Na sexta-feira (8), Kim foi visto inspecionando a produção de uma nova arma, que teria alcance superior a 60 quilômetros. A KCNA, mídia estatal do país, afirmou que o líder analisava “um novo tipo de obuseiro autopropulsado de 155 milímetros”. O equipamento, segundo o ditador, “proporcionará mudanças e vantagens significativas para as operações terrestres de nossas forças armadas”.


A Coreia do Norte segue tratando Seul como seu principal adversário. Os dois países mantêm uma relação diplomática marcada por tensões e, tecnicamente, ainda estão em guerra. O conflito, iniciado em 1950, terminou apenas com um armistício em 1953, sem a assinatura de um tratado de paz definitivo. Nos últimos anos, a rivalidade militar entre os vizinhos voltou a se intensificar.

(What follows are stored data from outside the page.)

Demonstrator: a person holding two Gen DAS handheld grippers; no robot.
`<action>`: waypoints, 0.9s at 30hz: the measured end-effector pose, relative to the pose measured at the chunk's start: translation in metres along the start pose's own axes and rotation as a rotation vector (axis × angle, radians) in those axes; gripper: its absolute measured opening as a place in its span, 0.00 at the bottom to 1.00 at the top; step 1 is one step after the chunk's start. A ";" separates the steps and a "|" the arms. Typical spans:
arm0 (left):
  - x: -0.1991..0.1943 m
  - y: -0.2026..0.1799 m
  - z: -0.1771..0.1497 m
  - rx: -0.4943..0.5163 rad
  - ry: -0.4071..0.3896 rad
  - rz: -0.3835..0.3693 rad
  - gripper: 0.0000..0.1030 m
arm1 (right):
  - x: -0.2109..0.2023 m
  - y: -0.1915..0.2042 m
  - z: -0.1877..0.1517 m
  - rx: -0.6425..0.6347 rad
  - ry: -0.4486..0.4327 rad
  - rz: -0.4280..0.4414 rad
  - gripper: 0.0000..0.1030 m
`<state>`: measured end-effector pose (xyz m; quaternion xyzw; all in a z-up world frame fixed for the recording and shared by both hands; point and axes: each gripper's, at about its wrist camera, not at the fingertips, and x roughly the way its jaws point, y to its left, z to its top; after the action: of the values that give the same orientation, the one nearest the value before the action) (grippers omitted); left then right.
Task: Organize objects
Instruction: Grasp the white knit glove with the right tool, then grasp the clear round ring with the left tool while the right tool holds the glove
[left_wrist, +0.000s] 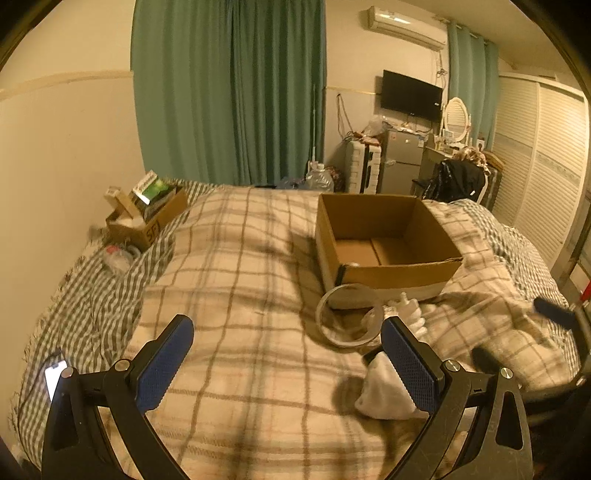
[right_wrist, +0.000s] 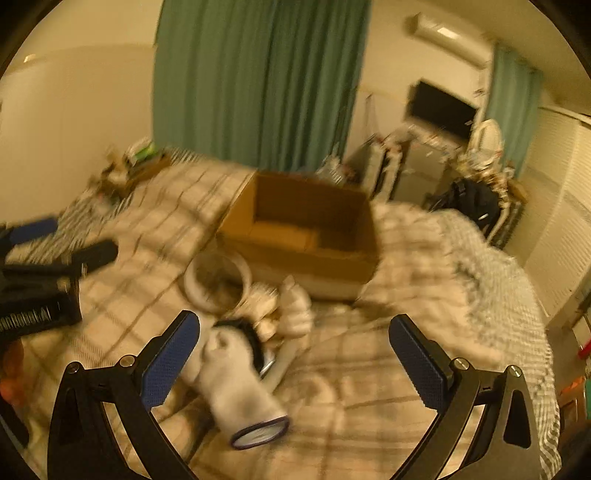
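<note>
1. A cardboard box (left_wrist: 384, 240) is sitting open on the plaid blanket (left_wrist: 240, 295).
2. A white ring (left_wrist: 347, 317), a white bottle (left_wrist: 406, 310) and a white cylinder (right_wrist: 240, 391) are lying just in front of it.
3. The left gripper (left_wrist: 288, 365) is hovering wide open, holding nothing.
4. The right gripper (right_wrist: 295, 365) is gaping wide beside the cylinder.

Left gripper (left_wrist: 286, 363): jaws spread wide over a plaid blanket (left_wrist: 240, 295), nothing between the blue pads (left_wrist: 166, 365), with the right gripper (left_wrist: 557, 314) only partly visible at the frame's right edge. Open cardboard box (left_wrist: 384, 240) stood on the blanket, a white ring (left_wrist: 347, 317) leaning against its near wall, a small white spray bottle (left_wrist: 406, 308) beside the ring, and a white sock (left_wrist: 384, 391) lying near the right-hand pad. Smaller carton of books (left_wrist: 147, 214) sat by the wall; a lit phone (left_wrist: 55, 376) lay at the bed's left edge.
</note>
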<state>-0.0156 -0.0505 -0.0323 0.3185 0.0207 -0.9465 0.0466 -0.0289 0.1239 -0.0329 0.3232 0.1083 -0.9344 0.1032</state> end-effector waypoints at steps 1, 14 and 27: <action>0.004 0.003 -0.002 -0.008 0.014 -0.003 1.00 | 0.007 0.005 -0.004 -0.010 0.022 0.017 0.99; 0.044 0.005 -0.022 -0.011 0.141 -0.051 1.00 | 0.070 0.035 -0.041 -0.076 0.264 0.182 0.45; 0.083 -0.035 -0.008 0.100 0.191 -0.070 1.00 | 0.030 -0.051 0.023 0.019 0.067 0.033 0.41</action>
<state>-0.0805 -0.0218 -0.0887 0.4083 -0.0111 -0.9128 -0.0046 -0.0786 0.1632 -0.0274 0.3572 0.0976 -0.9222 0.1119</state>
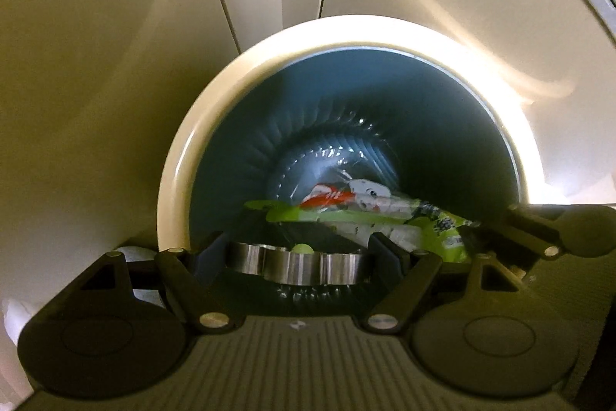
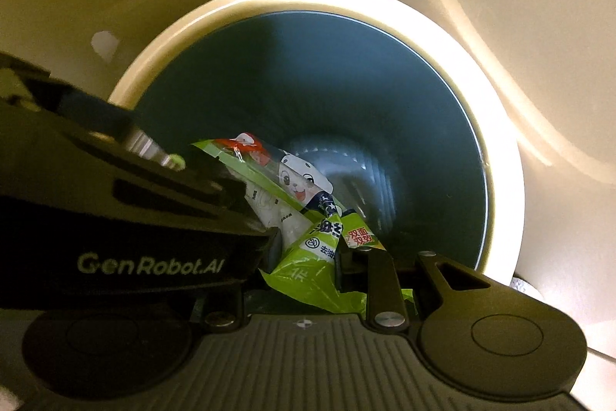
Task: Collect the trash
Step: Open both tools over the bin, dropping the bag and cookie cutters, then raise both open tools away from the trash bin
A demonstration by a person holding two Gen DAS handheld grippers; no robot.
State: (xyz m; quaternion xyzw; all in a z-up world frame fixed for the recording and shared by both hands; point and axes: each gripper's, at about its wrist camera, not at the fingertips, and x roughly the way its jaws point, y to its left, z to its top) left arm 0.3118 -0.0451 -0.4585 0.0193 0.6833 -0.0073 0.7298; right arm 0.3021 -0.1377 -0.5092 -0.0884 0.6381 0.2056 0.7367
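Two tongs held over bin (image 2: 184, 68) mouth for dropping | left tongs (image 1: 304, 253) clamped wide on metal cylinder (image 1: 296, 266) | right tongs (image 2: 308, 257) pinched on green wrapper (image 2: 308, 218), hung inside rim

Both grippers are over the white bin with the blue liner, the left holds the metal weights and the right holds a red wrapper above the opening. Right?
Not quite. The wrapper pinched in the right gripper is green, with only a small red patch, as the right wrist view shows. The rest holds: the bin has a blue liner, and the left gripper holds the metal weights.
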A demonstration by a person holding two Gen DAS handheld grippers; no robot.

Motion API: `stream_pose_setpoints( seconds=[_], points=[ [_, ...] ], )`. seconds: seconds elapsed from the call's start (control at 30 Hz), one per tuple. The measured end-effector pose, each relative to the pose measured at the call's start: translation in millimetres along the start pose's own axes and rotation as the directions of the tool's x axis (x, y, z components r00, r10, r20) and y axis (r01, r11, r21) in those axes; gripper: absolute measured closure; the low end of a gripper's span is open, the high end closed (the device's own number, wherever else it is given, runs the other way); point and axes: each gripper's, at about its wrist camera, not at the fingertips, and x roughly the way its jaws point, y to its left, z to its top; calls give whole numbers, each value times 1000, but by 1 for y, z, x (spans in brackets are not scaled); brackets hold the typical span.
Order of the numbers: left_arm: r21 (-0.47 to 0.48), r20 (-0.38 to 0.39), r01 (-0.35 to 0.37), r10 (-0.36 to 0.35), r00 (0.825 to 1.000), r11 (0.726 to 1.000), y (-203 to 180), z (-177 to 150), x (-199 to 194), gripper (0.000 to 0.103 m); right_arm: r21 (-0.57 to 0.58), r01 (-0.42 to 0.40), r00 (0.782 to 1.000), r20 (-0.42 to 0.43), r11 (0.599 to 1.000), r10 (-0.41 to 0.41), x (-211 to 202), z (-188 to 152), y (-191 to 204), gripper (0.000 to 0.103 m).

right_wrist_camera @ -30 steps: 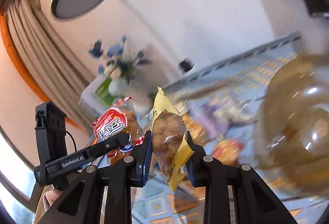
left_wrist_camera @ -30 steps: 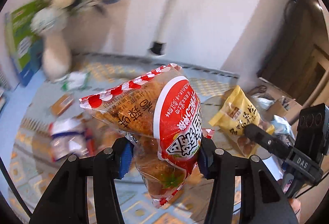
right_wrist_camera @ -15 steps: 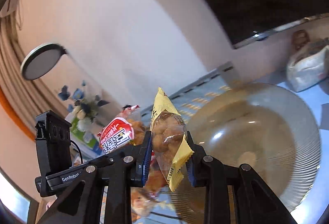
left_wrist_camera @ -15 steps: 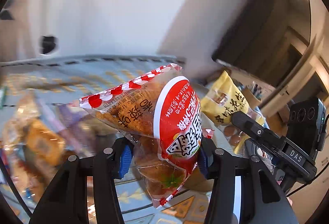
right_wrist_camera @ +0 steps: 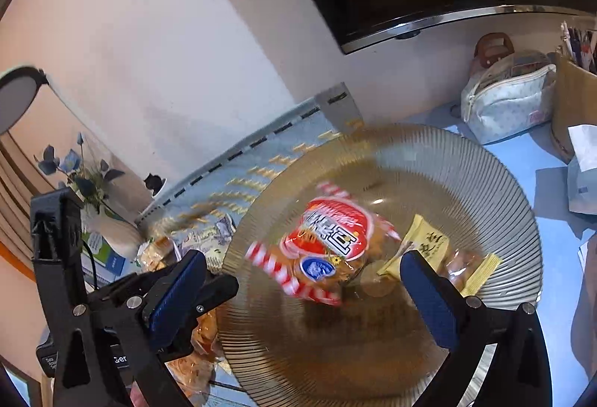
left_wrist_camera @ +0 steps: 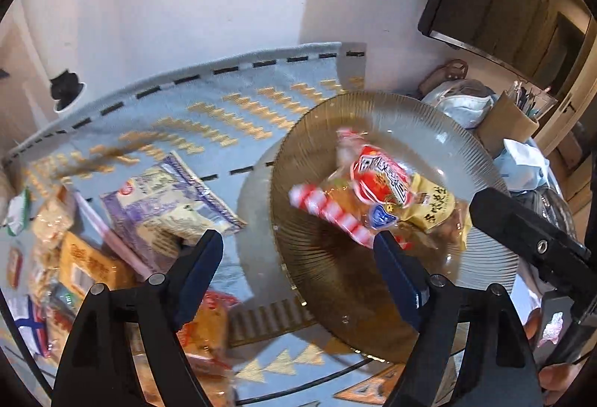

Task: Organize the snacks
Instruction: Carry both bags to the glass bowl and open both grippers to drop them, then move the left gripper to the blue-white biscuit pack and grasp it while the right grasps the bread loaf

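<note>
Over the ribbed amber glass bowl (right_wrist_camera: 496, 190), which sits at the right end of the patterned blue table runner (left_wrist_camera: 224, 108), both grippers hang with nothing between their blue pads. The left gripper (left_wrist_camera: 298, 257) and the right gripper (right_wrist_camera: 304, 282) are each opening, jaws spread wide, evidently to let their packets drop. The red snack packet (right_wrist_camera: 328, 239), glossy film with a red-and-white striped seam and blurred as if mid-fall, is near the bowl's middle. The yellow snack packet (right_wrist_camera: 429, 242), a crinkly pillow pack with clear film showing round brown pieces, lies just beside it toward the bowl's right rim, the two apparently overlapping. More loose packets (left_wrist_camera: 164, 201), flat and crumpled, lie scattered along the runner's left part, so sorting looks far from done.
</note>
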Motion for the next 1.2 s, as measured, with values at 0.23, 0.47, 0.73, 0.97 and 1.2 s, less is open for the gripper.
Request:
stream_pose_setpoints(
  seconds=[0.23, 0.47, 0.73, 0.97, 1.2],
  points=[
    [-32, 21, -56, 57, 998, 998, 26, -9, -20, 20, -8, -10, 1000, -11, 1000, 9, 9, -8, 30, 0],
    [-85, 41, -114, 118, 992, 990, 73, -28, -44, 19, -77, 3, 999, -43, 997, -6, 20, -21, 84, 0],
    [-178, 50, -153, 164, 985, 972, 138, -52, -72, 19, -196, 25, 996, -74, 980, -40, 40, -47, 158, 0],
    [-256, 34, -191, 206, 978, 948, 195, -85, -87, 19, -272, 27, 989, -131, 962, -64, 62, -78, 211, 0],
    [-327, 3, -240, 255, 967, 914, 245, -120, -93, 19, -356, 57, 980, -160, 933, -121, 78, -109, 249, 0]
  ],
)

Relatórios apontam que a Coreia do Norte endureceu as punições contra cidadãos que consomem conteúdo estrangeiro, especialmente K-pop e séries de televisão produzidas na Coreia do Sul.


O país também retirou de sua Constituição referências à reunificação da península coreana, redefinindo o Norte como um Estado completamente separado — algo que não acontecia desde a década de 1940. Até o momento, o regime norte-coreano evitou comentar as mudanças.